§ TASK TO CARRY OUT: Among the lines below, how many carry the string "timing"? Reply with a number and nothing else.

Items listed in a dataset:
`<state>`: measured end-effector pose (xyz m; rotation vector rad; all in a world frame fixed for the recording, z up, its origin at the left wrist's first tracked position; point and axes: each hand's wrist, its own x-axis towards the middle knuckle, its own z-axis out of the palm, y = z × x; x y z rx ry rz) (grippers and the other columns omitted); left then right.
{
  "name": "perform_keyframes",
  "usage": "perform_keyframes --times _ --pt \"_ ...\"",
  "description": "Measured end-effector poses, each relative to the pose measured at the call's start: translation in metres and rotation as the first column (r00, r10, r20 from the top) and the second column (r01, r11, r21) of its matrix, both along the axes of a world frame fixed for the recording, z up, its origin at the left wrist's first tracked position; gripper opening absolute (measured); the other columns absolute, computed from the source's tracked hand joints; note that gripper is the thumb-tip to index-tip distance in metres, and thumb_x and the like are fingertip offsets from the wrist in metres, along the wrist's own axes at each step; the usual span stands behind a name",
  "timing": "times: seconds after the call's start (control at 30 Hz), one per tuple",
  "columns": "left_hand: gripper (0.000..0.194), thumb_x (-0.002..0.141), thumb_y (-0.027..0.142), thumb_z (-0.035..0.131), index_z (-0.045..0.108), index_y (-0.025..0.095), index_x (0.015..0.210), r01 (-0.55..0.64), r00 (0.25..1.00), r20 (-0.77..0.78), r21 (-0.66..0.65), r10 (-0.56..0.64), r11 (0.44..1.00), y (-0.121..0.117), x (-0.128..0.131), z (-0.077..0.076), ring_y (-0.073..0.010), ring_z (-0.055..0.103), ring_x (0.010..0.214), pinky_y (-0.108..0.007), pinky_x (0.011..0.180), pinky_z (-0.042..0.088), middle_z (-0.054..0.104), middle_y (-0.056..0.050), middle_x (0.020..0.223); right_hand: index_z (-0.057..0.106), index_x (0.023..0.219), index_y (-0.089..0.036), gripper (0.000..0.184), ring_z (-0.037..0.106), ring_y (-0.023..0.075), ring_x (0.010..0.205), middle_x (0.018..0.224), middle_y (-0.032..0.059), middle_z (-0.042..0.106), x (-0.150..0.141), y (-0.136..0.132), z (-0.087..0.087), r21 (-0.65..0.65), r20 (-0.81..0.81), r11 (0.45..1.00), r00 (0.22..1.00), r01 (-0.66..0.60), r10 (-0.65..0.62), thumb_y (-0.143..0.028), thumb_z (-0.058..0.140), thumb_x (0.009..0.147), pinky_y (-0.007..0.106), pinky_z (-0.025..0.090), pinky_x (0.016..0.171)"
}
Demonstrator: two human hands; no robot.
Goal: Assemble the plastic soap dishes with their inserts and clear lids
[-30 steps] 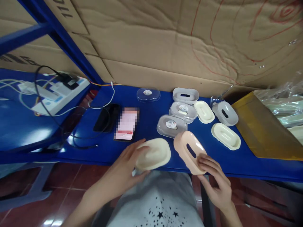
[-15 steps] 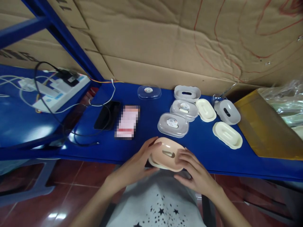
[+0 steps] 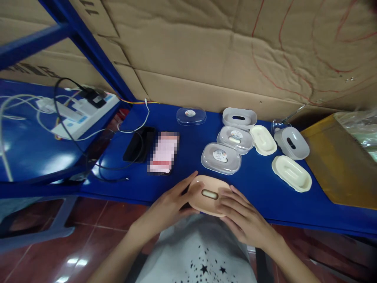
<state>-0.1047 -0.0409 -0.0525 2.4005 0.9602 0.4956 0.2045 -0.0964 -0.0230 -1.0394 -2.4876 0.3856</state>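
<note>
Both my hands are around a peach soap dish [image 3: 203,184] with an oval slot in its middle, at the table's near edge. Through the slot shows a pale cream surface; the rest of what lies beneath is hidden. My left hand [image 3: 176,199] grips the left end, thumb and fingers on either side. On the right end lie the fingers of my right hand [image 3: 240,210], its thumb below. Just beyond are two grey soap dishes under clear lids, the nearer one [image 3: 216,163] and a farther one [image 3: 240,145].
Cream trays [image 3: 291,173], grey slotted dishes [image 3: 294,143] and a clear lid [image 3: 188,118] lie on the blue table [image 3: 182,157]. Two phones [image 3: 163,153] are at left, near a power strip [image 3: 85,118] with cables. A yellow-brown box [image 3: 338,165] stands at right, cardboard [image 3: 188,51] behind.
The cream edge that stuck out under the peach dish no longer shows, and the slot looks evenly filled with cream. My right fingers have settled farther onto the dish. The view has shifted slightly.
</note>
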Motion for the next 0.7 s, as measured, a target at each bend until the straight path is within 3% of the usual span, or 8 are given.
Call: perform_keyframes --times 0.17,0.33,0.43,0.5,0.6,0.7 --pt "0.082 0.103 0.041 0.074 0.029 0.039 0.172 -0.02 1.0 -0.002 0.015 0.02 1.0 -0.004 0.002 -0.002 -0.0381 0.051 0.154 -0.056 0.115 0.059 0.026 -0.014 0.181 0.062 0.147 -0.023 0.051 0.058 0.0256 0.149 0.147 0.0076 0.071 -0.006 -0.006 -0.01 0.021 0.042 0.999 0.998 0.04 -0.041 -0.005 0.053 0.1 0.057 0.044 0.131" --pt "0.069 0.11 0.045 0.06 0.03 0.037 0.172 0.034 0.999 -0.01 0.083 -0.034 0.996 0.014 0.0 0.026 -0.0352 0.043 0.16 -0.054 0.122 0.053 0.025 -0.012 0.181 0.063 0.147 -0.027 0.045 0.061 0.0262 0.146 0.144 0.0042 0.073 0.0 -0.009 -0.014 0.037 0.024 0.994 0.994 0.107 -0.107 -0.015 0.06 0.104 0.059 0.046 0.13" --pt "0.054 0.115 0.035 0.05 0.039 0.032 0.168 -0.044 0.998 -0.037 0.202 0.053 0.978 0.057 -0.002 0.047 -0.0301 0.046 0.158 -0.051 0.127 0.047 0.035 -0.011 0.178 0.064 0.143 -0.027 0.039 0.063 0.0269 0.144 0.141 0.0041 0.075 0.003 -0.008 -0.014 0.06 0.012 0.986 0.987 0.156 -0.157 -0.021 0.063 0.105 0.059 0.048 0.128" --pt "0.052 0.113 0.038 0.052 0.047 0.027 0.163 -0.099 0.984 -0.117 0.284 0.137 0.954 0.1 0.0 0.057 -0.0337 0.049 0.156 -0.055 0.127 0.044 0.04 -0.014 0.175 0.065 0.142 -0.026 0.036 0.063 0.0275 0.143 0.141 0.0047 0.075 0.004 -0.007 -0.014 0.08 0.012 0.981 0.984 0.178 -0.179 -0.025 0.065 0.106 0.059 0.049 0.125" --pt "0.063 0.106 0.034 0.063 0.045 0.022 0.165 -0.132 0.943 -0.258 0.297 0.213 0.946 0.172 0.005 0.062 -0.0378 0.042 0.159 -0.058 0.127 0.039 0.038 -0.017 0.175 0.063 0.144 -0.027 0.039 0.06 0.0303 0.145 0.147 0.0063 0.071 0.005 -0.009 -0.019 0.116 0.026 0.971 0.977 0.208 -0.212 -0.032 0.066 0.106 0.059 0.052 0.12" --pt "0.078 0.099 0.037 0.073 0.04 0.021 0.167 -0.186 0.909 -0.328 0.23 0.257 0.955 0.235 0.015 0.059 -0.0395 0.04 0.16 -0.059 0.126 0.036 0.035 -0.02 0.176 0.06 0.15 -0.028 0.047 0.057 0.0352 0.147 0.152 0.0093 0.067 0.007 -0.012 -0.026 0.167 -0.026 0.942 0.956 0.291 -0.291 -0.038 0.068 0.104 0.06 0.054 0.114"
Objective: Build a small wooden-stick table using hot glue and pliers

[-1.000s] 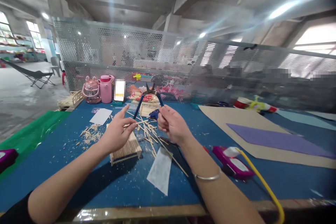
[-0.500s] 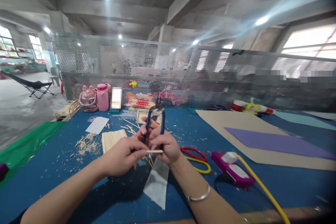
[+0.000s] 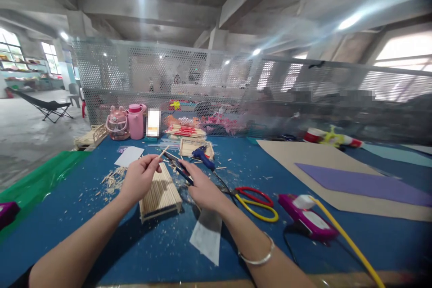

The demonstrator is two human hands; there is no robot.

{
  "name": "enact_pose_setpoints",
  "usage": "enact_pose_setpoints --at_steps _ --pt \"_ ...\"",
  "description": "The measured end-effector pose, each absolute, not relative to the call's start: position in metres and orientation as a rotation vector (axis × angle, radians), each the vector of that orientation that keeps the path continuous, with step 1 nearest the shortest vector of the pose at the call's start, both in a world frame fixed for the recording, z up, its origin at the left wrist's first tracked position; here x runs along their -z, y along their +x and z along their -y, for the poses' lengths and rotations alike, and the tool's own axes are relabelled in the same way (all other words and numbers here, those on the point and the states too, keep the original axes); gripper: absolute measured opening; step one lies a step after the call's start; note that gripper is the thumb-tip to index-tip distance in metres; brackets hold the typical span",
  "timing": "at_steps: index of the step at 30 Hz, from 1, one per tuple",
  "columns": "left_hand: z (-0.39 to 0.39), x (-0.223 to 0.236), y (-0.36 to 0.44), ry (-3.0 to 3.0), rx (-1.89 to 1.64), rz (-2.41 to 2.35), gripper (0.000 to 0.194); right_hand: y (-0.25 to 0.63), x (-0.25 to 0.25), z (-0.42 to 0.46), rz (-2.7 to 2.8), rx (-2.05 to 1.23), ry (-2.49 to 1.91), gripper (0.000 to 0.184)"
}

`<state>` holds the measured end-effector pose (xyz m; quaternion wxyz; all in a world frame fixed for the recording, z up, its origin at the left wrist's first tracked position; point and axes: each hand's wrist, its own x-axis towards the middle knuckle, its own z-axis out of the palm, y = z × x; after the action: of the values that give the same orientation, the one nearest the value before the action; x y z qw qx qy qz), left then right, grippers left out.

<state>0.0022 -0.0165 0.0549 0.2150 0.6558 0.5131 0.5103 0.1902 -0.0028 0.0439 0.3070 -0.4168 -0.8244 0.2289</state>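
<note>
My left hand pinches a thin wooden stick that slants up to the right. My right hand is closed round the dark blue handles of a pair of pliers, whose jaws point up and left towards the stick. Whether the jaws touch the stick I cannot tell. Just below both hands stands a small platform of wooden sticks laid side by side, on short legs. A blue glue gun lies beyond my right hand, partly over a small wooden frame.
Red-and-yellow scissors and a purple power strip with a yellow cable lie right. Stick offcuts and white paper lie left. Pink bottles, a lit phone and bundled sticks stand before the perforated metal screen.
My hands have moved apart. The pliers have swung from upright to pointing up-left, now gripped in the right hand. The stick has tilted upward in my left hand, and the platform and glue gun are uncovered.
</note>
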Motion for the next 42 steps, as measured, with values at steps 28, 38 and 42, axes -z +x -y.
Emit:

§ COMPLETED TASK: 2